The second true law of the non-material self is more
difficult to see because of the human tendency to identify with the object of
experience. When you identify as somebody you feel solid. As long as you attain
a modicum of success as a “so and so” you ward off misery but as you may know
the nature of everything is to change so this material success is short-lived.
It’s an odd tendency but quite strong. You see
something in the world and believe it is who you are or it is who you become or
wish to become. This seeing, believing and wish to become is part of the human
condition and leads to attempts at making things happen and ends in more of the
same. With a longer lifespan and better health the repetition of becoming
somebody is more likely.
The direction of this pattern is towards material
gain whether it is a person, place or thing. Unfortunately this pattern
inevitably leads to suffering because when you identify with unreliable objects
you are certain to be hurt. It is the old idiom “walking on thin ice” which is
a reckless and foolish activity.
There are several unreliable objects that confuse
you. The body is not reliable it grows sick, old and dies, the intellect fails
and thoughts come and go and are not things to count on, energy ebbs and flows
and it too cannot be relied upon, senses fall apart and desires rise and fall.

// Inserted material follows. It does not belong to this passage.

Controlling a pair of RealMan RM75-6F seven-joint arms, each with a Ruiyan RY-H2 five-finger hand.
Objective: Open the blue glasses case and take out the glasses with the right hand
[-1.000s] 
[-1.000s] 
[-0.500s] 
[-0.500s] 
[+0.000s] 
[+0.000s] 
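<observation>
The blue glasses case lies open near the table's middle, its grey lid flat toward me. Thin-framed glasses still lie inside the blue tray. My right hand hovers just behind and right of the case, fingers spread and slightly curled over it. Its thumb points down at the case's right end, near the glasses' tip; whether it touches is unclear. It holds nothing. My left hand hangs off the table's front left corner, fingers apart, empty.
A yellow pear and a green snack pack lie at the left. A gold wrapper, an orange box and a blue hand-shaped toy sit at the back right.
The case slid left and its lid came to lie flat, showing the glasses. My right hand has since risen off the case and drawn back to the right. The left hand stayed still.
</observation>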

The skill of defeat is a beneficial spiritual
option. Without this skill a selfish mistake is made over and over again and
requires strong medicine to recover.
When you are able to see that selfishness is not the
ticket to happiness that it is purported to be and that it never will be you
begin to develop the skill of defeat.
You see self-centeredness in all its myriad forms as
the path of torment. And you are able to use the skill of defeat to stop
mistaking the snake for a rope. You let go of the notion that it is an
unquestioned right to go after and get what you want even in the spiritual realm.
Surrender is the door. You need to surrender the self-centered know it all or know
a little and sit down in “don’t know.” It’s a requirement. There is no way to figure
out liberation. It requires much, much more effort and commitment.